Effects of hydrogen peroxide on DNA and plasma membrane integrity of human spermatozoa

Objective: To evaluate the effects of oxidative stress on DNA and plasma membrane integrity of human spermatozoa.

Design: Prospective cohort study.

Setting: University-based, tertiary-care infertility center.

Patient(s): Men (n = 10) undergoing infertility investigation.

Intervention(s): Purified populations of sperm with high motility were separated using Percoll density gradients. Then, spermatozoa were incubated with 0, 10, 100, and 200 μM hydrogen peroxide (H₂O₂) under capacitating conditions.

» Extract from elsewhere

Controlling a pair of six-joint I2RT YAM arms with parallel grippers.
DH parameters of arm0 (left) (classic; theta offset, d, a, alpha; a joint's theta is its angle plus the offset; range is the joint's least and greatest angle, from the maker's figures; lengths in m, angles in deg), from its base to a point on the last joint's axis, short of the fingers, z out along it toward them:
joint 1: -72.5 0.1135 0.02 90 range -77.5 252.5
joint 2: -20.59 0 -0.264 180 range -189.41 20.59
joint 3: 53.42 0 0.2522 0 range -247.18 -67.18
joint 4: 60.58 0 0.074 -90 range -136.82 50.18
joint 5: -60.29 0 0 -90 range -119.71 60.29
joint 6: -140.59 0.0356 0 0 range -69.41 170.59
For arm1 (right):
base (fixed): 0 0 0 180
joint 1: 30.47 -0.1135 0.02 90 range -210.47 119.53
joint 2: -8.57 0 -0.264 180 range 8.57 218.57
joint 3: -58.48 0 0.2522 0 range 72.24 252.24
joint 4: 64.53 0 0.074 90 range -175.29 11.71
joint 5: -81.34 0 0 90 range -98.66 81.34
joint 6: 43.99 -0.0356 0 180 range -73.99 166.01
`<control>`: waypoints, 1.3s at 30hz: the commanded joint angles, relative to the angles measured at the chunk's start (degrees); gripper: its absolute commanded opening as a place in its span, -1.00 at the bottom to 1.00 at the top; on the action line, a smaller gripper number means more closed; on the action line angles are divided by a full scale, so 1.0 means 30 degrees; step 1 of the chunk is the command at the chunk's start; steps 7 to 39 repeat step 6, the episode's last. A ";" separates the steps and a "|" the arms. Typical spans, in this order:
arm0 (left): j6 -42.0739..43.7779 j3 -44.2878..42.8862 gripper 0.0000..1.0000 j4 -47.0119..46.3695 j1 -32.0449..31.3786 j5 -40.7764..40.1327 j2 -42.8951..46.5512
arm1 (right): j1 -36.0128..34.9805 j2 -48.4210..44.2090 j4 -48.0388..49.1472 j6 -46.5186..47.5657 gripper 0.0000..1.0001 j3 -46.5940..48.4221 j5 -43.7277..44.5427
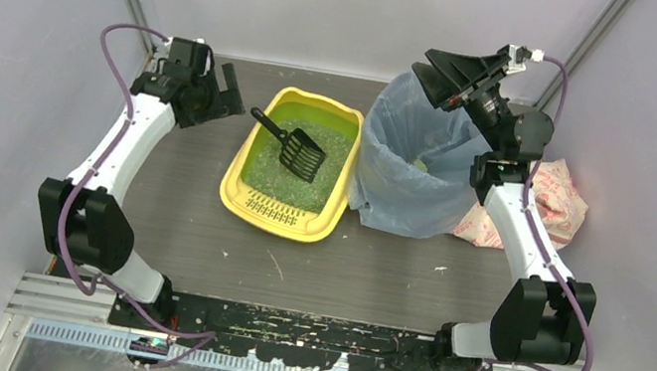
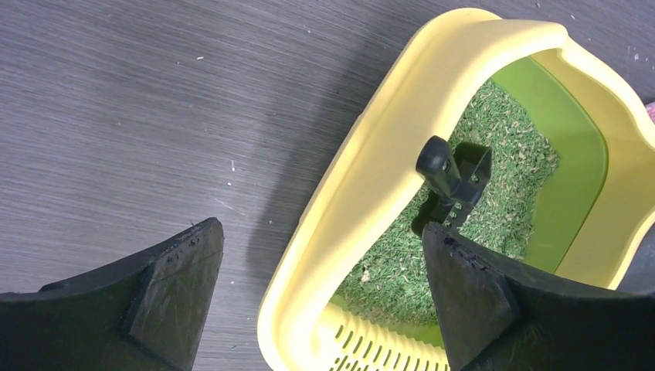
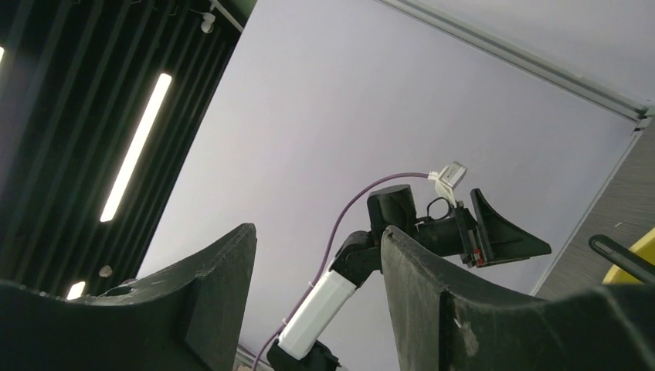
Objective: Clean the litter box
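Grey tabletop [image 1: 195, 234] holds the litter box [image 1: 284, 214] toward its far edge, scoop [image 1: 295, 148] inside. Left gripper [image 2: 320, 232] gapes wide, right gripper [image 3: 318, 232] partly, both empty. The left should centre squarely over the scoop's raised handle before closing.

One yellow litter box [image 1: 237, 178] sits on the one counter [image 1: 189, 213], just beside the left hand [image 1: 226, 88]. One black scoop [image 1: 295, 148] lies in it. One bin [image 1: 404, 193], lined with one blue bag, stands below the right hand [image 1: 433, 77]. One crumpled pink-and-white bundle [image 1: 557, 209] lies near the bin, to the outer side of the right hand. There are two arms, a left arm [image 1: 124, 146] and a right arm [image 1: 523, 233], and two hands.
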 commanded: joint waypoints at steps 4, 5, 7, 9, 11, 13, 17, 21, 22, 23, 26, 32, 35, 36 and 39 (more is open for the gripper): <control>-0.0145 0.0828 0.98 -0.0910 0.0197 -0.0265 0.1249 | -0.0035 -0.1282 -0.0742 0.1330 0.31 0.0366 -0.0411; 0.0004 0.0810 0.98 -0.0978 0.0189 -0.0014 0.1273 | -0.0056 -0.1289 -0.0741 0.1340 0.31 0.0414 -0.0411; 0.0202 0.0815 0.98 -0.1145 0.0177 0.0347 0.1259 | -0.0037 -0.1282 -0.0741 0.1360 0.31 0.0445 -0.0426; 0.0202 0.0815 0.98 -0.1145 0.0177 0.0347 0.1259 | -0.0037 -0.1282 -0.0741 0.1360 0.31 0.0445 -0.0426; 0.0202 0.0815 0.98 -0.1145 0.0177 0.0347 0.1259 | -0.0037 -0.1282 -0.0741 0.1360 0.31 0.0445 -0.0426; 0.0202 0.0815 0.98 -0.1145 0.0177 0.0347 0.1259 | -0.0037 -0.1282 -0.0741 0.1360 0.31 0.0445 -0.0426; 0.0202 0.0815 0.98 -0.1145 0.0177 0.0347 0.1259 | -0.0037 -0.1282 -0.0741 0.1360 0.31 0.0445 -0.0426; 0.0202 0.0815 0.98 -0.1145 0.0177 0.0347 0.1259 | -0.0037 -0.1282 -0.0741 0.1360 0.31 0.0445 -0.0426; 0.0202 0.0815 0.98 -0.1145 0.0177 0.0347 0.1259 | -0.0037 -0.1282 -0.0741 0.1360 0.31 0.0445 -0.0426; 0.0202 0.0815 0.98 -0.1145 0.0177 0.0347 0.1259 | -0.0037 -0.1282 -0.0741 0.1360 0.31 0.0445 -0.0426; 0.0202 0.0815 0.98 -0.1145 0.0177 0.0347 0.1259 | -0.0037 -0.1282 -0.0741 0.1360 0.31 0.0445 -0.0426; 0.0202 0.0815 0.98 -0.1145 0.0177 0.0347 0.1259 | -0.0037 -0.1282 -0.0741 0.1360 0.31 0.0445 -0.0426; 0.0202 0.0815 0.98 -0.1145 0.0177 0.0347 0.1259 | -0.0037 -0.1282 -0.0741 0.1360 0.31 0.0445 -0.0426; 0.0202 0.0815 0.98 -0.1145 0.0177 0.0347 0.1259 | -0.0037 -0.1282 -0.0741 0.1360 0.31 0.0445 -0.0426; 0.0202 0.0815 0.98 -0.1145 0.0177 0.0347 0.1259 | -0.0037 -0.1282 -0.0741 0.1360 0.31 0.0445 -0.0426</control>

Main Outcome Measure(s): Motion parameters were assessed by computer analysis. Genomic integrity was examined by the terminal deoxynucleotidyl transferase (TdT)-mediated dUTP nick end–labeling (TUNEL) assay. Plasma membrane integrity was evaluated by the annexin V-binding assay, a measure of phosphatidylserine translocation.

Result(s): Under basal conditions, there was a significant and negative relationship between sperm motility and the percentages of sperm with DNA fragmentation and membrane translocation of phosphatidylserine. After a 2-h incubation, there was a significant, dose-dependent effect of H₂O₂ on motion parameters (decrease) and DNA fragmentation (increase). The percentage of annexin V⁻ live (normal) cells declined significantly as the level of oxidative stress increased. Although the percentages of annexin V⁺ live cells (sperm depicting translocation of phosphatidylserine) and necrotic cells increased at the highest H₂O₂ levels, these changes were not significant.

Conclusion(s): In vitro sperm incubation with H₂O₂ induces DNA fragmentation in a dose-dependent fashion. The sublethal effects of oxidative stress on motion parameters were not significantly associated with membrane translocation of phosphatidylserine.